China’s foreign reserves rose
China’s State Administration of Foreign Exchange, or SAFE, released foreign reserve data for March on April 7, 2016. China’s foreign reserves rose $10.3 billion to $3.2 trillion in March. The rise in reserves indicates that the Chinese government’s monetary easing partly helped to curb the heavy capital flows.
The rise in foreign reserves is partly attributed to the recent weakening of the dollar after the Federal Reserve presented a dovish outlook about a future rate hike. It is also believed that the People’s Bank of China, or PBoC, has been using derivatives to prop up the yuan. The advantage of derivatives transactions is that the PBOC doesn’t have to physically sell its foreign currency reserves to support the yuan. According to data released by the PBoC last week, the central bank held $28.9 billion of “short” derivatives positions at the end of February. These represent future claims on its foreign exchange reserves.
China witnessed a sharp decline in foreign reserves after the PBoC had devalued the yuan in August 2015. The PBoC sold dollars to prevent the yuan from falling further. Further, the slowing Chinese economy resulted in large capital outflows from the country. In December 2015, China’s foreign reserves fell $107.9 billion—its largest monthly drop. Meanwhile, in 2015, foreign exchange reserves fell $512.7 billion to $3.3 trillion, which is the largest yearly drop on record.

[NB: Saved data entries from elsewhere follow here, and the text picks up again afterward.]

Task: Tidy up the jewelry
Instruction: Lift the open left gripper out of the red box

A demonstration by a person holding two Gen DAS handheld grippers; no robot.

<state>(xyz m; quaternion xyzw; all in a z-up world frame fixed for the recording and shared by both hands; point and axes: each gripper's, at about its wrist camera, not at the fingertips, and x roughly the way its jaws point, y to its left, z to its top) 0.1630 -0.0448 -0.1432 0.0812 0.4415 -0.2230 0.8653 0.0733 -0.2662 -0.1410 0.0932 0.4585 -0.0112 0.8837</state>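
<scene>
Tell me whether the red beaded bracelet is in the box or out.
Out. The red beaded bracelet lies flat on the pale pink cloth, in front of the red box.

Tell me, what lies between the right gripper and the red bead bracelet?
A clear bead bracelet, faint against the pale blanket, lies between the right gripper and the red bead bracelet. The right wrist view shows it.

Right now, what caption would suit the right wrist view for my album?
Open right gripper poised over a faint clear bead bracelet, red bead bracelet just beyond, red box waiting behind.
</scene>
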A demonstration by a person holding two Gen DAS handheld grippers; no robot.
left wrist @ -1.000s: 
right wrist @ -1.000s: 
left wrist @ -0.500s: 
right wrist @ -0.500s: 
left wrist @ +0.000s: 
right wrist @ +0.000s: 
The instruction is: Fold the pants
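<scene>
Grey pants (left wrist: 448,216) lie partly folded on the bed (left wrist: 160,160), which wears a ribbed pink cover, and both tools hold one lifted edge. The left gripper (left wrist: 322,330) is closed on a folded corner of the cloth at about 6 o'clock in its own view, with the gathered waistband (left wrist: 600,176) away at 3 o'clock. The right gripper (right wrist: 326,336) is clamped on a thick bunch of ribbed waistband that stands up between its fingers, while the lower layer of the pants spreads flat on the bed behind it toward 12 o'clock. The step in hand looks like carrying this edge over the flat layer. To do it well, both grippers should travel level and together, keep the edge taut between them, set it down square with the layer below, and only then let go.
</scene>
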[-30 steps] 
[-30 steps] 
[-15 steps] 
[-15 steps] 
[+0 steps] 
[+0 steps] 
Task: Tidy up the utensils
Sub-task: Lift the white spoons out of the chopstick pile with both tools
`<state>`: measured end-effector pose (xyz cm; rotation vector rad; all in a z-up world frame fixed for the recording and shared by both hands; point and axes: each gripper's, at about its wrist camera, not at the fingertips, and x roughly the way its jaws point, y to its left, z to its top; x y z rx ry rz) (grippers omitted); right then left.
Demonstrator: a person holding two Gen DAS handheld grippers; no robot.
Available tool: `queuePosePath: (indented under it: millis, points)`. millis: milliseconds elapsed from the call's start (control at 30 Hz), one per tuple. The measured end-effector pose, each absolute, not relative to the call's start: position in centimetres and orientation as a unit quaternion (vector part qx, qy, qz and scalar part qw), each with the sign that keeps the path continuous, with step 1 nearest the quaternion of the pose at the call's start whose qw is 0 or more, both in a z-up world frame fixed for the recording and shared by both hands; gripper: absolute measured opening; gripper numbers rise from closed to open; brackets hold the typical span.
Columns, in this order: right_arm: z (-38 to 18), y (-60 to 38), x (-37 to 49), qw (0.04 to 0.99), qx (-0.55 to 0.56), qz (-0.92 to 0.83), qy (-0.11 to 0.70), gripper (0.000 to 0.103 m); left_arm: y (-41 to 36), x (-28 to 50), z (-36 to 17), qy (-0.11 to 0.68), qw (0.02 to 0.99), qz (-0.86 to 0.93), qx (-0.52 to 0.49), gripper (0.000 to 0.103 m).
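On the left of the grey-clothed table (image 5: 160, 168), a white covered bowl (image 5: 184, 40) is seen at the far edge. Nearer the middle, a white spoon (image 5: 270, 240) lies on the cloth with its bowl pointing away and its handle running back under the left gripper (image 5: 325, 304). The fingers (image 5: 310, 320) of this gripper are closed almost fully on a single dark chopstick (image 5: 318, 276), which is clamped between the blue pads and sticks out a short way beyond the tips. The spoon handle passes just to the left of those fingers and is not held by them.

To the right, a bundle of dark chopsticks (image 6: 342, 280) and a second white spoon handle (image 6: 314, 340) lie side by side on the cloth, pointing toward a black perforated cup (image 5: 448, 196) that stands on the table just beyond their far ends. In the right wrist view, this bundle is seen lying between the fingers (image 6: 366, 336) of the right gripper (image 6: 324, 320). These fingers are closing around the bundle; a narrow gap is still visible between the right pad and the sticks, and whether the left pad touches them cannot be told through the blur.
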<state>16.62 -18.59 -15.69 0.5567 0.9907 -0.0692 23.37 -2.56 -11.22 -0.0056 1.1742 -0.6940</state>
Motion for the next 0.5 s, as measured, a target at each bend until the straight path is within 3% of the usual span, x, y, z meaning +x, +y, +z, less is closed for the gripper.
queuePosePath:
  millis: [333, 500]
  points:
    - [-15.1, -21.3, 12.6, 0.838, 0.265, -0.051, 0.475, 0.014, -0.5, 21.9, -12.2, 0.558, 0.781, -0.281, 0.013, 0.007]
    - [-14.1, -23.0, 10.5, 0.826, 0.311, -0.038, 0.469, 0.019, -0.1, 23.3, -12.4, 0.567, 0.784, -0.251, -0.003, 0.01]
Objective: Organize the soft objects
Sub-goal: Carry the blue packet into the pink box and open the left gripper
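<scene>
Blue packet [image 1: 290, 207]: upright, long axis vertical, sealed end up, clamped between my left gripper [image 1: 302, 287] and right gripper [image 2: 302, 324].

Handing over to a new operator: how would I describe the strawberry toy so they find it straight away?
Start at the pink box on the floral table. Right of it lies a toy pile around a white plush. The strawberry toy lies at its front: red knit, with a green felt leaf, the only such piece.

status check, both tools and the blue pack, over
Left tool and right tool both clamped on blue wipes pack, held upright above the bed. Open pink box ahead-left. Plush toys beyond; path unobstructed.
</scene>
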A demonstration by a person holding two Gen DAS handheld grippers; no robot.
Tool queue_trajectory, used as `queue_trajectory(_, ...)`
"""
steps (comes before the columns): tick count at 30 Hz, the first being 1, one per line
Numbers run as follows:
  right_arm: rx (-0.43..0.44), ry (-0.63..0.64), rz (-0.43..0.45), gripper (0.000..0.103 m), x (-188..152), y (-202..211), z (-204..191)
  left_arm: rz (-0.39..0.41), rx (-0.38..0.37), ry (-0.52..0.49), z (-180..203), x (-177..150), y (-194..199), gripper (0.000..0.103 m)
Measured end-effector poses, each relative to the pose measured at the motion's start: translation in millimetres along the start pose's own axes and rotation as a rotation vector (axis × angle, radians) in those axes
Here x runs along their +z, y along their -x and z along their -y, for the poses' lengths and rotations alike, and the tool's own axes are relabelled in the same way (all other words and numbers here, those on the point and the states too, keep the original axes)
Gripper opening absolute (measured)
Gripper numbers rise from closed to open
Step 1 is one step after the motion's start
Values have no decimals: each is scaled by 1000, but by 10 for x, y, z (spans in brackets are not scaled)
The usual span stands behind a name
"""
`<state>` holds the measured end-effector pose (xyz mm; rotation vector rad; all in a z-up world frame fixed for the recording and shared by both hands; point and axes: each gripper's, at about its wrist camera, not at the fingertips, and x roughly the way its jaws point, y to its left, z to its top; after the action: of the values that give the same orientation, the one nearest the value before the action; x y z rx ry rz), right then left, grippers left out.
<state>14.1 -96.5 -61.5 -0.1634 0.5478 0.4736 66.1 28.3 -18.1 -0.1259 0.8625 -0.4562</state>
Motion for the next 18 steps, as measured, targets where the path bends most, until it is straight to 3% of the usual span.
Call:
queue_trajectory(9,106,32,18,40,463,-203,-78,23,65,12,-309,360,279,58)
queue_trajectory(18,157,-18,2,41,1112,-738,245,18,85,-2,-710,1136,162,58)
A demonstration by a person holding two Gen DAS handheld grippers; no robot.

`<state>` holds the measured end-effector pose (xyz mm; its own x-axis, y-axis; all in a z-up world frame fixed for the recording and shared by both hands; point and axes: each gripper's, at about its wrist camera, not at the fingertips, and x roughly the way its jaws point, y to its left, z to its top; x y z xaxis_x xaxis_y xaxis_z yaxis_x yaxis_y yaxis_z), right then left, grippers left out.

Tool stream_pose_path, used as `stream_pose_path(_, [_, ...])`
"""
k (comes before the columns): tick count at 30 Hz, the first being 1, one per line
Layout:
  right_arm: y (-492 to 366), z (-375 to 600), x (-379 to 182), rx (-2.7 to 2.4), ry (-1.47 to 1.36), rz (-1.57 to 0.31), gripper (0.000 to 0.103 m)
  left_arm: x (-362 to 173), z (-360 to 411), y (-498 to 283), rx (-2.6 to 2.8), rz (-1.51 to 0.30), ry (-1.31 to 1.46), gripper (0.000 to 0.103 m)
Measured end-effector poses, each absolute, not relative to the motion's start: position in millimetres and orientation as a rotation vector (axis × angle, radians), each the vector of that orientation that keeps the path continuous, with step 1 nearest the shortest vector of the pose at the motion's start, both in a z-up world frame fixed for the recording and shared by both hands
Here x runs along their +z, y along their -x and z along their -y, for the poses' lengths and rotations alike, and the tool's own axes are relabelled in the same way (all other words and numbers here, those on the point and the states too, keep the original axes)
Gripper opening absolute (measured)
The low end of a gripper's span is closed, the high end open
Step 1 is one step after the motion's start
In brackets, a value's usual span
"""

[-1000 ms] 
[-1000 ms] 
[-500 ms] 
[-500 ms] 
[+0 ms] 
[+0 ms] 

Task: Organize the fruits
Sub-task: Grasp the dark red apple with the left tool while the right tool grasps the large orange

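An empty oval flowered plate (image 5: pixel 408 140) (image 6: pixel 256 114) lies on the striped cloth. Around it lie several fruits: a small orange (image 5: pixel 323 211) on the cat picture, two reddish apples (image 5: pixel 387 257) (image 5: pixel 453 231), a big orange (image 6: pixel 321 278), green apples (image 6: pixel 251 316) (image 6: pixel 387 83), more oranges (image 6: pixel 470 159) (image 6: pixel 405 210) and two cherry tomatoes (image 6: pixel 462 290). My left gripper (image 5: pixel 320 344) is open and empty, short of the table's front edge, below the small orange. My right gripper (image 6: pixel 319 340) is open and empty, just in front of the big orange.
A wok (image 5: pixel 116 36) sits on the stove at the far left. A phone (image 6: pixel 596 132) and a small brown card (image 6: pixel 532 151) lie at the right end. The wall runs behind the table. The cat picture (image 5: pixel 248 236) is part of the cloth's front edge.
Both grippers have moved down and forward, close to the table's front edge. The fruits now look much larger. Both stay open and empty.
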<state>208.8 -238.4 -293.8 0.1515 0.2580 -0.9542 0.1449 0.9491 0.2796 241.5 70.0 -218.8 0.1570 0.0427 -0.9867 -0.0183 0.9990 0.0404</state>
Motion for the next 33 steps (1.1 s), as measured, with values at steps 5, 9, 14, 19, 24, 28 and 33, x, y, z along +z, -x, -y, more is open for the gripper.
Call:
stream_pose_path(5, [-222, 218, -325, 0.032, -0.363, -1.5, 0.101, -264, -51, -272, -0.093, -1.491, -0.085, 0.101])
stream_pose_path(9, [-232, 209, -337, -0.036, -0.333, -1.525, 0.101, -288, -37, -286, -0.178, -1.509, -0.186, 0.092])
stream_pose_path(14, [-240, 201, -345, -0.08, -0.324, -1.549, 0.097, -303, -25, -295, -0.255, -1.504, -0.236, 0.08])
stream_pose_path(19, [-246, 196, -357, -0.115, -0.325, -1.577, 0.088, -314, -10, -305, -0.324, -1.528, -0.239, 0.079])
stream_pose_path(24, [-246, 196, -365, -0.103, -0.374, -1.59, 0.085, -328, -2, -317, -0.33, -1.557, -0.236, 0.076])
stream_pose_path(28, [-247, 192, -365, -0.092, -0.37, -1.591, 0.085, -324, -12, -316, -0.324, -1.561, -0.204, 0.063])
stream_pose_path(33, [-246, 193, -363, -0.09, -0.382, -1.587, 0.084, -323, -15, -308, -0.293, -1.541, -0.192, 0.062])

Hedge fund managers’ opinion of the yuan
Kyle Bass, founder of Hayman Capital Management, is still bearish on the yuan. Before the release of the foreign exchange reserve data, he stated, “This is going to take years to play out, and monthly numbers don’t mean anything.” He was of the opinion that the foreign exchange imbalance is too large, and an increase in money supply would put downward pressure on the yuan, which would eventually call for further easing in monetary policy.
Earlier, George Soros, founder of Soros Fund Management, and William Ackman, founder and CEO of Pershing Square Capital Management, had taken a notional short position on the yuan.
Bumpy road ahead
The steps taken by China to curb the outflow of Chinese currency has worked to some extent. However, we still expect capital to move out of the country at least for the time being due to the fragile nature of the Chinese economy. It wouldn’t be surprising if the PBoC further loosened its monetary policy to support its slowing economy.
Impact on mutual funds
Among China-focused mutual funds, the Clough China Fund Class A (CHNAX), the Fidelity Advisor China Region Fund Class A (FHKAX), the John Hancock Greater China Opportunities Fund Class A (JCOAX), and the Matthews China Fund Investor Class (MCHFX) are not impacted by the decline in foreign reserves.
However, the revenues of multinational companies such as Taiwan Semiconductor Manufacturing (TSM), Lenovo Group (LNVGY), Baidu (BIDU), NetEase (NTES), and China Mobile (CHL) may take a hit due to currency fluctuation.
Although the overall rise in foreign reserves may have little impact on the performance of China-focused mutual funds or ADRs (American depository receipts), it reveals that the Chinese government is taking all possible steps to prop up the slowing economy, which is good for China’s financial markets.